A parábola dos operários que trabalharam, uns menos, outros mais, e são pagos com a mesma moeda (Mt 20,1-16), surpreendente como é, põe o leitor diante do grandioso mistério de Deus. Com efeito; um dos operários da primeira hora protesta contra o patrão; ao que este responde: “Amigo, não cometo injustiça. Combinamos a paga de um dinheiro; ei-lo aí. Acontece, porém, que tenho muito dinheiro; é meu, e quero dá-lo gratuitamente. Ora, por ser eu gracioso e magnânimo, não entendes e te aborreces. Tu reclamas não porque eu seja menos santo do que tu, mas precisamente porque ultrapasso as tuas categorias de santidade; a gratuidade não é comum entre os homens, mas é meu típico modo de proceder”.
A parábola vale também para os tempos atuais. Há quem reclame de Deus, que permite haja tantas desgraças no mundo: guerras, enchentes, terremotos, crimes… “Se eu fosse Deus, o mundo seria diferente; não haveria os infortúnios que ora acontecem”. O Senhor Deus lhe responderia: “Tu te irritas porque não me compreendes. E não me compreendes não porque eu seja inferior a ti, mas porque sou infinitamente mais sábio e santo que tu. Sou Deus e não um Grande Homem ou um Grande Banqueiro”. Um Deus criticável ou menos sábio e santo do que o homem não é Deus: ou creio num Deus que é muito mais perfeito do que eu e, por isto, é para mim, misterioso ou não creio em Deus, pois Ele é definido, pela razão humana mesma, como a Suma Perfeição.

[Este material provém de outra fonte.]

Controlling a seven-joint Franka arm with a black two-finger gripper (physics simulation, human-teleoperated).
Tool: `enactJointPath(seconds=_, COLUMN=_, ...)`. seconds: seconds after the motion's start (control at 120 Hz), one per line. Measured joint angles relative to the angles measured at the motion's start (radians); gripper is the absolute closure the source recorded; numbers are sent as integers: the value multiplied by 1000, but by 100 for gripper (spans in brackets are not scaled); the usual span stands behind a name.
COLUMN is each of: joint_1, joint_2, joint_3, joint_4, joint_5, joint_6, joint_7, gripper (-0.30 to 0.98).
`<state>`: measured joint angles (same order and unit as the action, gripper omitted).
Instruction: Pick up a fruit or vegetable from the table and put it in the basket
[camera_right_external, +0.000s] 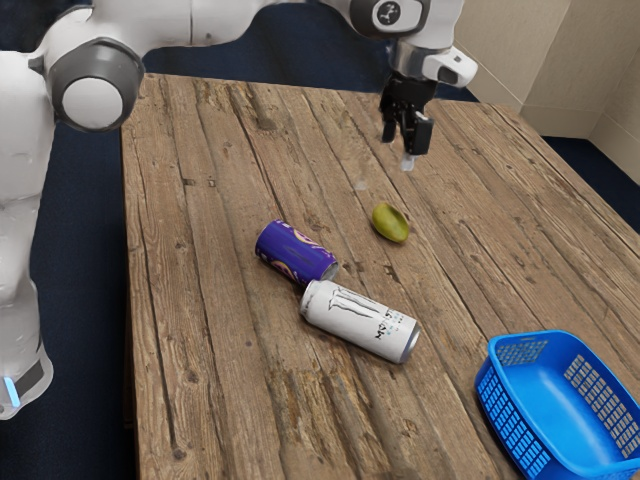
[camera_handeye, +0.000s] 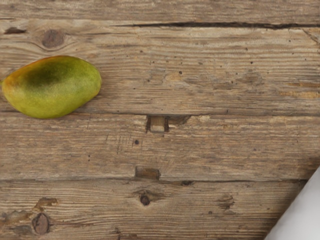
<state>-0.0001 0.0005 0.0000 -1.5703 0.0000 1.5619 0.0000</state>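
Note:
High over the table's far part, the black gripper (camera_right_external: 399, 148) hangs in the exterior view with its fingers apart and nothing between them. A green-yellow mango (camera_right_external: 390, 223) lies on the wooden table (camera_right_external: 230, 400), below the gripper and clear of it. In the wrist view the mango (camera_handeye: 52, 89) shows an orange tint at one end and bare planks around it. The blue basket (camera_right_external: 492, 385), with lattice walls, stands at the exterior view's lower right.
A purple can (camera_right_external: 295, 252) and a white can (camera_right_external: 358, 322) lie on their sides close together, between the mango and the table's near part. A smooth pale surface (camera_handeye: 300, 215) cuts across one corner of the wrist view; I cannot tell what it is.

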Motion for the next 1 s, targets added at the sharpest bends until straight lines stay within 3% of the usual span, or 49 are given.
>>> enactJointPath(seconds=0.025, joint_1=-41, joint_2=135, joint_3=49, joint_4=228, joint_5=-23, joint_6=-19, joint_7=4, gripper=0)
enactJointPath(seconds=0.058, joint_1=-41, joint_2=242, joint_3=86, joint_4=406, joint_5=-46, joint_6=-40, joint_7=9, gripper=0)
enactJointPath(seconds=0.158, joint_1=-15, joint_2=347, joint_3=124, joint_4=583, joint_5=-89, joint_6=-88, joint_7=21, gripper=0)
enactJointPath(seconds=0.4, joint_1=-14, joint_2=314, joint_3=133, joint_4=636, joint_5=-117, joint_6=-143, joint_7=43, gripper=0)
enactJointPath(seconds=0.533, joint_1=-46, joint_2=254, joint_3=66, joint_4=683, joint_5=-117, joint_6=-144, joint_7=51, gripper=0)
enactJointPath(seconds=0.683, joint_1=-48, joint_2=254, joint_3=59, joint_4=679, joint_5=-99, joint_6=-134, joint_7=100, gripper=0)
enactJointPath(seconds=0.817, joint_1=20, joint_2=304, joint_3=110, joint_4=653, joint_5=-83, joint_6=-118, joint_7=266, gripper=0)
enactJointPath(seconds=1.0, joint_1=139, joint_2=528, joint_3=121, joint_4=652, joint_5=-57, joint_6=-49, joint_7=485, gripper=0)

Semelhantes ponderações nos são sugeridas pelo livro de Jó: este homem reto e temente a Deus é acometido de grave moléstia; os amigos o acusam de ser um grande pecador e merecer tal castigo. Jó replica, afirmando ter sido sempre fiel a Deus. Donde surge a questão: por que o justo sofre? Não seria o sofrimento a punição do pecado? Diante do impasse Jó apela para Deus; ele é acusado injustamente; queira Deus explicar o enigma. Seria o Todo-poderoso um tirano que se compraz em martirizar os seus fiéis, como chegou Jó a insinuar em Jó 10, 1-22? Em resposta o Senhor não apresenta algum porquê, mas vai apontando a grandeza e a beleza esparsas pelo universo: as constelações, a flora, a fauna (o rinoceronte, o hipopótamo, o leão, o íbis, o galo…) e pergunta a Jó: “Onde estavas quando criei isso tudo? Conta-me…”. Jó então reconhece: “Falei de coisas que não entendia, de maravilhas que me ultrapassam… Por isto retrato-me e faço penitência” (Jó 42,3.5).
A resposta dada a Jó dirige-se também ao homem de hoje: Deus vê muito mais longe do que o homem; Ele entende o que a criatura não entende. Em consequência deverá dizer-se: não compete ao homem criticar Deus, fazendo-se de maior do que Ele, mas, sim, adorar os misteriosos desígnios do Criador, que, por definição, não pode falhar. Passe da fé infantil no “Deus Papai Bonachão” para a fé adulta, que, com Jesus, rejeita as perspectivas meramente humanas de um Reino de Deus na fartura, na isenção de acidentes e na hegemonia sobre os demais reinos (cf. Mt 4, 1-11) a fim de abraçar o plano do Pai, que passa pela Cruz para chegar à Glória celeste (cf. Hb 12, 2-4).
O dia do juízo final revelará aos homens os caminhos da Providência Divina em meio às limitações das criaturas.
Pe. Estêvão Bettencourt, OSB
Texto publicado na Revista Pergunte e Responderemos nº 507, Setembro/2004.